What to do:
Work out how many lines of the listing hold "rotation" and return that number by itself.
[Data extract — start]
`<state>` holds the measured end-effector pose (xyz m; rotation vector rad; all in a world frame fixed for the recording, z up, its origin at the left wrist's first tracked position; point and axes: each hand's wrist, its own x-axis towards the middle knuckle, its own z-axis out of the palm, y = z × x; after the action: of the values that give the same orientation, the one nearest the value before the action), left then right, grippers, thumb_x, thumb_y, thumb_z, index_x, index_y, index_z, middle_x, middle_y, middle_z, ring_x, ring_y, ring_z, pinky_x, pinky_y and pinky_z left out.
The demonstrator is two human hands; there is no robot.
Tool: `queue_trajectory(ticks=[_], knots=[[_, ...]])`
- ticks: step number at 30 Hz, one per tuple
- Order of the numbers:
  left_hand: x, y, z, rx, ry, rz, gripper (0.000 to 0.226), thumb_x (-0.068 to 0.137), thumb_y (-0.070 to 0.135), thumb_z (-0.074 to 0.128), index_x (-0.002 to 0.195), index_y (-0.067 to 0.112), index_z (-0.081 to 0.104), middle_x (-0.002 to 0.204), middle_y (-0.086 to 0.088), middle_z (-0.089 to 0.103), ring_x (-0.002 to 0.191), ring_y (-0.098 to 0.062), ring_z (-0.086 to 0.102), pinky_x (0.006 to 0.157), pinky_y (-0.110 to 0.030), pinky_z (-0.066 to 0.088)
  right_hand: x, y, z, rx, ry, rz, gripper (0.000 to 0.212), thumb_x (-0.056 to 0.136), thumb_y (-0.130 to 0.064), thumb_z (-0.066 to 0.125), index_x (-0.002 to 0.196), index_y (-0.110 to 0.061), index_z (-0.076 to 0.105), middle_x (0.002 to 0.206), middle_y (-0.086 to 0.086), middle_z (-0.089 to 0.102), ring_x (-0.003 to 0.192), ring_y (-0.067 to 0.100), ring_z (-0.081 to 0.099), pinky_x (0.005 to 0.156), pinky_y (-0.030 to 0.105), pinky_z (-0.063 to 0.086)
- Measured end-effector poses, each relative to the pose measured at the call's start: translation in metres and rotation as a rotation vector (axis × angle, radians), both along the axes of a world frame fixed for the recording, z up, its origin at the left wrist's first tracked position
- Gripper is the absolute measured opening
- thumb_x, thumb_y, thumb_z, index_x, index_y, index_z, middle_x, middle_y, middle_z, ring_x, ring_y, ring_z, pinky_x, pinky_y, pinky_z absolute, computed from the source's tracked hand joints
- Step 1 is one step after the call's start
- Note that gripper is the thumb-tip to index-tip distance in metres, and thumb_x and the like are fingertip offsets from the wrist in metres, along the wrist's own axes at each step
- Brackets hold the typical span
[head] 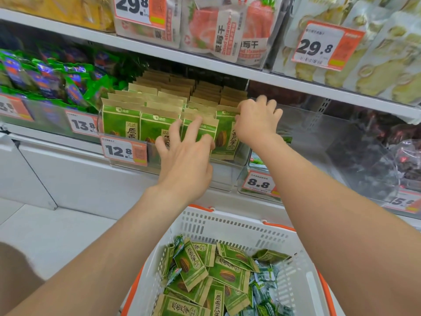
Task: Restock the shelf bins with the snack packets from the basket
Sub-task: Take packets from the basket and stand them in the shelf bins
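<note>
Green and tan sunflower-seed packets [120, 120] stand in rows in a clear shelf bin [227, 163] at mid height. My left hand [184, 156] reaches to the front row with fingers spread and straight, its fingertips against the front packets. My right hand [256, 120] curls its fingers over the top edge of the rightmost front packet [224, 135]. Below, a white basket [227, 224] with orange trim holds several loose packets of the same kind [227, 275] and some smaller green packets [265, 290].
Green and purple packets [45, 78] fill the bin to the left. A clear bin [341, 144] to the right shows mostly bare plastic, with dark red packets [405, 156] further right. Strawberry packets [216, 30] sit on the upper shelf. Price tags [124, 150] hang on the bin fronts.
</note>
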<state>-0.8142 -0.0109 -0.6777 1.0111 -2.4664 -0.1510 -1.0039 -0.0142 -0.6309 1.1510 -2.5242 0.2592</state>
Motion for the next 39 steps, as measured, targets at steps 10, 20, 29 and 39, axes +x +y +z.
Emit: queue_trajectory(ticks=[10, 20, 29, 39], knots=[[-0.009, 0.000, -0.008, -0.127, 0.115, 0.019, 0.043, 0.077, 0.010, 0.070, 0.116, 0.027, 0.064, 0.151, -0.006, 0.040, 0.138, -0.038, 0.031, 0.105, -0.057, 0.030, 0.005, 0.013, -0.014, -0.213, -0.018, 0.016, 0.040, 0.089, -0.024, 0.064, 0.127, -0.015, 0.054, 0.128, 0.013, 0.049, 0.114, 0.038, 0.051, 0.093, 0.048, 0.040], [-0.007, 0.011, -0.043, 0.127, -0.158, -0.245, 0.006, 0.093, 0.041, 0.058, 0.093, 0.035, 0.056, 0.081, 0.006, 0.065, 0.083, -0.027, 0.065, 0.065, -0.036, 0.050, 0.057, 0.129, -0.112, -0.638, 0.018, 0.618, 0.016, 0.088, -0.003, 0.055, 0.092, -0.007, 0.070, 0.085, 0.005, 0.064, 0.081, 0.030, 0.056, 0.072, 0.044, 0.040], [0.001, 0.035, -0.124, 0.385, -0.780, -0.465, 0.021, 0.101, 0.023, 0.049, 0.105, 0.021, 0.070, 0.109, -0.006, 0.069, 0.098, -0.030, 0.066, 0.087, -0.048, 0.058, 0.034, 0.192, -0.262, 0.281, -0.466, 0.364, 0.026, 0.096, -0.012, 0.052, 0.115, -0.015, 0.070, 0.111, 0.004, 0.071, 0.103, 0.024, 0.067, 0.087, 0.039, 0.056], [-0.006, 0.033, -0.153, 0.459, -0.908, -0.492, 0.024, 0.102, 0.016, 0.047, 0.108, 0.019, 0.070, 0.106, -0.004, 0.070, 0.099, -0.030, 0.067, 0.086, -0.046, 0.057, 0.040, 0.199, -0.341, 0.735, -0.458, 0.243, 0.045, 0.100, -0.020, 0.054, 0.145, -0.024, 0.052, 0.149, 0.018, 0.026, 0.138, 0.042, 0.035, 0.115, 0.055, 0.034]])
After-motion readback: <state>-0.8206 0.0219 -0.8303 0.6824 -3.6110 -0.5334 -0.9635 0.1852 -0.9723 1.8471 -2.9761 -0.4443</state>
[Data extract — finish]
Output below:
2